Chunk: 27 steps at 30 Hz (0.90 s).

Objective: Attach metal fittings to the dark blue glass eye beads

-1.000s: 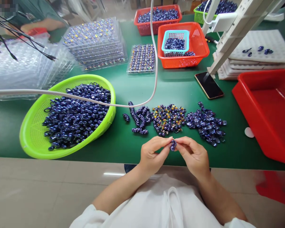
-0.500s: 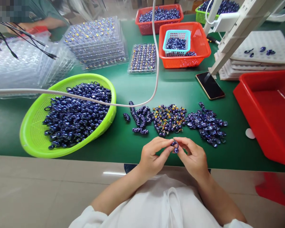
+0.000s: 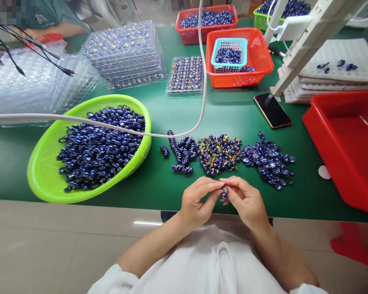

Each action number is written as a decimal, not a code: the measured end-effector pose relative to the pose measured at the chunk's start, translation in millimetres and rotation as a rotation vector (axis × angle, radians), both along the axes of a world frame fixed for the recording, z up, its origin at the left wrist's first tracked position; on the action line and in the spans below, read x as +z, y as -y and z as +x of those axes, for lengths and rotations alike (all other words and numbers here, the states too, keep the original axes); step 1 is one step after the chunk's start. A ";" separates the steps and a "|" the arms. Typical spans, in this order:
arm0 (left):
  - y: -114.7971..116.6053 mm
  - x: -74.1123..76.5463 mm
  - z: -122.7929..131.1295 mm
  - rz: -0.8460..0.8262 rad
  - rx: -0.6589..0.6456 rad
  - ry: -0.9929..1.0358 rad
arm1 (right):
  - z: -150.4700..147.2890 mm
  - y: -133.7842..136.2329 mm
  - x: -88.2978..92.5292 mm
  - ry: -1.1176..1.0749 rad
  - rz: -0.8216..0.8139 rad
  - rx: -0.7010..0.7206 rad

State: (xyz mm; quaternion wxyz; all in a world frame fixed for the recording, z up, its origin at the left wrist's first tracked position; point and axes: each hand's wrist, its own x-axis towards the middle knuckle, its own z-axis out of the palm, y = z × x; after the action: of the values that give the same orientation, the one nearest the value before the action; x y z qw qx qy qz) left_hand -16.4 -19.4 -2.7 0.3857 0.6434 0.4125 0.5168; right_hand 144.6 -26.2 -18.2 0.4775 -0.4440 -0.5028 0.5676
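A small glossy dark-blue C-shaped piece with a rounded end is pinched between both hands above the table's near edge. My left hand grips it from the left with thumb and fingertips; my right hand does so from the right. The fingertips partly cover the piece. Just beyond the hands lies a heap of dark-blue parts with gold bits. To its left are dark-blue parts stacked in rows, and to its right is a pile of flat dark-blue shells.
A green basket of dark-blue pieces stands at left, with a white cable crossing above it. Clear trays are stacked behind. A phone, a metal post and a red bin are at right. Another person's arm rests at far left.
The fingers of my right hand have shifted slightly left and closer to the left hand. The C-shaped piece has turned a little between the fingertips.
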 end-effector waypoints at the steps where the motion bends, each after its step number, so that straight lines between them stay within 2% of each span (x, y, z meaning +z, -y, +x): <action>1: -0.6 0.2 -0.2 -0.011 -0.010 -0.011 | 0.9 0.3 -0.8 0.025 0.019 -0.013; 6: -3.0 6.9 -2.8 -0.093 -0.080 -0.093 | 11.5 -2.6 2.4 0.261 0.190 -0.064; 12: -2.3 11.5 2.2 -0.120 0.012 -0.180 | 21.2 -9.1 6.9 0.653 0.535 -0.091; 14: -2.8 10.8 5.1 -0.197 0.018 -0.142 | 21.6 -9.5 5.2 0.726 0.667 -0.095; 16: -4.6 10.1 6.1 -0.370 -0.001 -0.021 | 21.9 -8.8 3.5 0.769 0.752 -0.114; 19: -9.5 8.2 3.4 -0.721 -0.112 0.266 | 23.1 -7.0 3.2 0.769 0.775 -0.112; 21: -12.5 5.5 0.4 -0.886 -0.209 0.416 | 24.6 -6.5 4.6 0.740 0.746 -0.068; 24: -13.9 0.7 -2.7 -0.997 -0.302 0.513 | 27.6 -7.4 7.1 0.670 0.717 0.045; 27: -11.7 -1.3 -3.1 -1.014 -0.315 0.502 | 31.5 -8.9 8.5 0.644 0.724 0.118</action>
State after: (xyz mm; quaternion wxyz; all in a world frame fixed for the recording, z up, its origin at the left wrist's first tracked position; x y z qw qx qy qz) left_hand -19.5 -7.6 -3.9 0.8036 0.2898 0.4035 0.3278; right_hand 176.1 -17.3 -9.7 0.3885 -0.3733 -0.8143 0.2160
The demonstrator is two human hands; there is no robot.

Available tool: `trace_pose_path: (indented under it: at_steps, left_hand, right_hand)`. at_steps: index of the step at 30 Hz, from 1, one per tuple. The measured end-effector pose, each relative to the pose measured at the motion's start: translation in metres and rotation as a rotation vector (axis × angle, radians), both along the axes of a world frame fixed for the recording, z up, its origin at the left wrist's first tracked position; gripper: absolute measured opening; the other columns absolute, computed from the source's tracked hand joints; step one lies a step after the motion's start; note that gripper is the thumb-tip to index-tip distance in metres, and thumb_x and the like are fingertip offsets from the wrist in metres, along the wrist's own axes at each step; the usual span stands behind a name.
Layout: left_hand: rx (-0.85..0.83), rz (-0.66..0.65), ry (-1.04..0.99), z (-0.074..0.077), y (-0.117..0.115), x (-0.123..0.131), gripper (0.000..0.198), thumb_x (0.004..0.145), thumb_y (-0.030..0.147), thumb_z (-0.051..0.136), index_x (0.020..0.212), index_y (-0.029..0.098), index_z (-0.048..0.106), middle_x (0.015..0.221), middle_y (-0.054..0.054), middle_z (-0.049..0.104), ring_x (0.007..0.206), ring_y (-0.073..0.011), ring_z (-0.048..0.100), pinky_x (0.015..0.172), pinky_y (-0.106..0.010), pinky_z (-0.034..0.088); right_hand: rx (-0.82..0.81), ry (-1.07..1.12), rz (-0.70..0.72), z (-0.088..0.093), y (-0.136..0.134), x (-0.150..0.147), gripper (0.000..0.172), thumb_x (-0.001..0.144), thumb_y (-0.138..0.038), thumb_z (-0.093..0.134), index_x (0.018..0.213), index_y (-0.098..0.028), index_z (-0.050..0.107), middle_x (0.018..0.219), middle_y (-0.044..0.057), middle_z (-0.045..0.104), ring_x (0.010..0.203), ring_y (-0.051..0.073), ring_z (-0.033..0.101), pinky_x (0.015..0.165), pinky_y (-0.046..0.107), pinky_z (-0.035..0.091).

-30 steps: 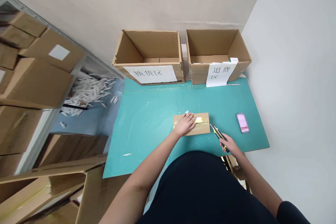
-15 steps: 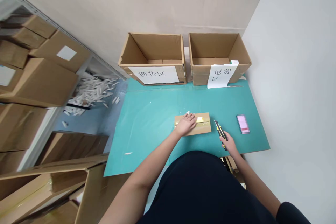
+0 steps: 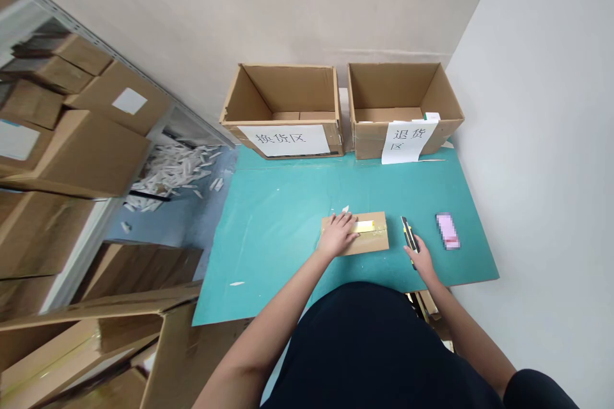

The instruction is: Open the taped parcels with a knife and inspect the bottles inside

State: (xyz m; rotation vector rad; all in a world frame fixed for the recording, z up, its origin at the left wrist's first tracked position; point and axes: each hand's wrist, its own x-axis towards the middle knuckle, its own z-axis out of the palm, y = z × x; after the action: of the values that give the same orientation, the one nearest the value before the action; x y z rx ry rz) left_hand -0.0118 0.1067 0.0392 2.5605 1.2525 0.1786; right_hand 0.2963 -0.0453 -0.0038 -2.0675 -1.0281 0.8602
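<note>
Your left hand (image 3: 338, 235) lies open and flat over the left part of the small carton (image 3: 371, 243), which rests on the green worktop (image 3: 268, 217) — then your right hand (image 3: 420, 255) grips a box cutter (image 3: 409, 234), apart from the carton — farther right lies a phone (image 3: 448, 231)

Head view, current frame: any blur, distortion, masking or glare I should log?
In the head view, the shelf boxes at left look stretched and soft; also in the head view, coarse pixels mask the phone-like item; the head view's cutter keeps a readable outline, and its green tabletop shows no harsh glare.
</note>
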Motion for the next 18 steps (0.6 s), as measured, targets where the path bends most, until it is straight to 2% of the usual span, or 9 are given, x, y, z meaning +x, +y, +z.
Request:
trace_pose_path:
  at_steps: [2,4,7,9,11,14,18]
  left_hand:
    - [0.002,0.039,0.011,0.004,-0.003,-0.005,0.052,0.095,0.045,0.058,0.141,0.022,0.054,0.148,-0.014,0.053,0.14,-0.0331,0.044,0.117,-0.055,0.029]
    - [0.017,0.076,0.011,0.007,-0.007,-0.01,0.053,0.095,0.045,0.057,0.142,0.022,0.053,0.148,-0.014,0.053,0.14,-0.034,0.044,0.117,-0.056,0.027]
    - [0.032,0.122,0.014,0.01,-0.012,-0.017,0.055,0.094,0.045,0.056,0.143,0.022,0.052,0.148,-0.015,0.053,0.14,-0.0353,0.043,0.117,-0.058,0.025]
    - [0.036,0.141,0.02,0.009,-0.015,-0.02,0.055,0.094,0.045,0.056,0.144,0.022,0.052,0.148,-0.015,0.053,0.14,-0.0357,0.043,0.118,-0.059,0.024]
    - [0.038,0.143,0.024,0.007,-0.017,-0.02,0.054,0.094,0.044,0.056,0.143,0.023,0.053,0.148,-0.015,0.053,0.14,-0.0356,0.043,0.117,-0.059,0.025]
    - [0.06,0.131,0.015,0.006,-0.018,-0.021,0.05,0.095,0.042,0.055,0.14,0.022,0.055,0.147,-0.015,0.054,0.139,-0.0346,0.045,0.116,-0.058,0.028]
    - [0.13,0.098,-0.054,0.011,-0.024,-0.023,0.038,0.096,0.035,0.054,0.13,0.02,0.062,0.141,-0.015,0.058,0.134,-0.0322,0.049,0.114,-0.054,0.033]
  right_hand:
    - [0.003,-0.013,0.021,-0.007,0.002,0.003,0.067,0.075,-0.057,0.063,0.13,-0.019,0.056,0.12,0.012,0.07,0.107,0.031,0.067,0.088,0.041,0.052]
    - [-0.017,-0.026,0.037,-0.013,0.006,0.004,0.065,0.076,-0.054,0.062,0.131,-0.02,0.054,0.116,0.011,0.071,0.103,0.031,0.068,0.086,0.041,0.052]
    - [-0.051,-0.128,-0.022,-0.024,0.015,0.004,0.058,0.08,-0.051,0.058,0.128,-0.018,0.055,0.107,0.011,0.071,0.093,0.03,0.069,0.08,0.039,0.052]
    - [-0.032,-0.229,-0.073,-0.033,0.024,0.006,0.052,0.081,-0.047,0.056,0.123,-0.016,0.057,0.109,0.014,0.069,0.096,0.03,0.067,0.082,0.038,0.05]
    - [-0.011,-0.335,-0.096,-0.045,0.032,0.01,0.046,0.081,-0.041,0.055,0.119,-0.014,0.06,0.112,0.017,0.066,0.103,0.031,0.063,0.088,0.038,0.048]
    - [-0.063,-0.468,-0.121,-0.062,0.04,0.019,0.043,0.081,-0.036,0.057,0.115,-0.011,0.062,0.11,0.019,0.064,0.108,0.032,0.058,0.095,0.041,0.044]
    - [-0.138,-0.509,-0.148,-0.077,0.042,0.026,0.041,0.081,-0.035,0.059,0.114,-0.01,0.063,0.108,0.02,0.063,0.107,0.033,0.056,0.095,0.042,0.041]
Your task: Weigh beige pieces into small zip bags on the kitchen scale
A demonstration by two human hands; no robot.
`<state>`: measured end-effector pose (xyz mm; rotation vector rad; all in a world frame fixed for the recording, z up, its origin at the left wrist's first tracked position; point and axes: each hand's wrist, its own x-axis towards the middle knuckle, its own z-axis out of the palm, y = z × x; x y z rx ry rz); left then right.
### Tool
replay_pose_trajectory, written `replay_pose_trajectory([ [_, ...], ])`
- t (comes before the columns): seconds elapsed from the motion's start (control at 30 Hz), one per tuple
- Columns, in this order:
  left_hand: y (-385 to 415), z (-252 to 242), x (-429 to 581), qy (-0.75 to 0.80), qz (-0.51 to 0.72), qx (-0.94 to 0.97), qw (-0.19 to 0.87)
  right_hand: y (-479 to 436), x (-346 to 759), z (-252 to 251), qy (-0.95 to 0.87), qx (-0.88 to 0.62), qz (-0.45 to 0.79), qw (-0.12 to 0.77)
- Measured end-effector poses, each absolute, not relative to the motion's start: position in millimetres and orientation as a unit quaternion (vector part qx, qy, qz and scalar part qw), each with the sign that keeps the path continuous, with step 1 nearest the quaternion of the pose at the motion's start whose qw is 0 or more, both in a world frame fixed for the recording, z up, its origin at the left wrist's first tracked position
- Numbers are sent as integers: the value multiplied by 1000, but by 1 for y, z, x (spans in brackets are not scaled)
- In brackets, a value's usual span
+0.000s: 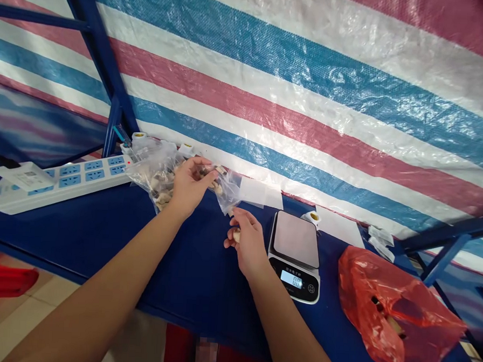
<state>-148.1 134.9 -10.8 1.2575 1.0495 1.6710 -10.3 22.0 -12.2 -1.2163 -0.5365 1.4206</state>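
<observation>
Although the view is poor and the contents are seen partly through film, a fair reading can be made. A striped tarp [271, 85] is hung behind a blue bench [101, 233], on which a power strip [63, 185], a red plastic bag [396, 313] and a digital scale [294, 254] are laid, with a zero reading shown on its display [291, 279]. A clear plastic bag [228, 194] is held above the back of the bench, between the power strip and the scale, and is weighed down on its left by a cluster of pale pieces [162, 190]. Its upper part is pinched narrowly by the left hand [190, 186]. Just beside the lower corner of the bag, the right hand [248, 241] is curled narrowly around a single pale piece [236, 235], which is held between thumb and fingers.

The pieces are judged to be small, light and fairly stiff, though their exact kind cannot be told. The film appears thin, soft and slippery, so the bag is best taken by its gathered upper part, and the pieces are best taken singly in a fingertip pinch.
</observation>
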Motion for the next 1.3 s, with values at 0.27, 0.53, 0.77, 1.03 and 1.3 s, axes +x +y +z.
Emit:
replay_pose_trajectory([
  [0.27,88,15,-53,406,543,495,543,-8,82,42,-278,-603,420,619],
  [0.53,87,-16,-46,502,423,676,333,-91,192,37,-353,-765,341,416],
  [0.77,83,-39,-47,423,460,719,305,-83,216,63,-471,-777,89,407],
  [1.03,85,-45,-44,362,413,805,225,-9,175,59,-600,-727,12,334],
  [1.3,83,-49,-37,307,428,816,237,-43,208,47,-471,-813,-34,342],
])
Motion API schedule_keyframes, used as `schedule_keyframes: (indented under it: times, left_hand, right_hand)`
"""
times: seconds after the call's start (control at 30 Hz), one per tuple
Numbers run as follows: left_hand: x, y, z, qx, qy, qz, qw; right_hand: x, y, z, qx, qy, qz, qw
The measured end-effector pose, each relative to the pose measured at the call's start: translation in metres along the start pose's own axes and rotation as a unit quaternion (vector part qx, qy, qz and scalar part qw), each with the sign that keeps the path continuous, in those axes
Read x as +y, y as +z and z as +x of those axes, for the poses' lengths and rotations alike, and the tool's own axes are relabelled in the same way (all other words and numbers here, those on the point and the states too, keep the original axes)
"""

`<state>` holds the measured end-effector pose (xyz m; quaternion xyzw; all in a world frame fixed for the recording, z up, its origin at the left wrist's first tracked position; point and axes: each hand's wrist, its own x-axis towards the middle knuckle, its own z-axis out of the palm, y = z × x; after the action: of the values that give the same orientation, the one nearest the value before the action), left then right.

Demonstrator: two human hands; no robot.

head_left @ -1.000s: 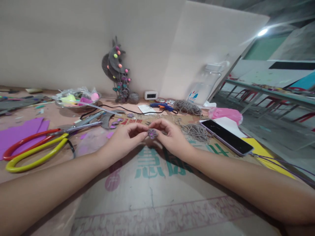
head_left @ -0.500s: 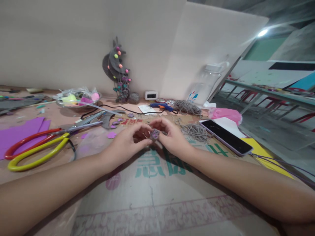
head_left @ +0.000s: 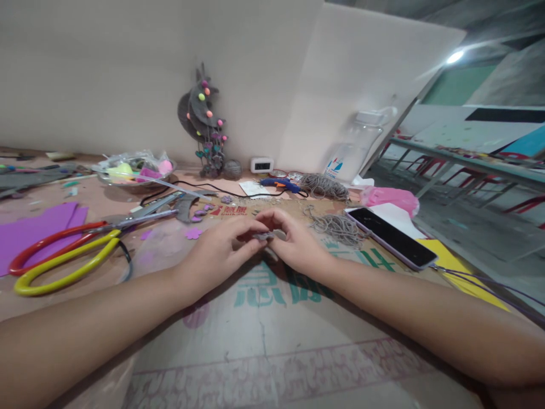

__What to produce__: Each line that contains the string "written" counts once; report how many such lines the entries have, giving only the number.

__Answer space__: 2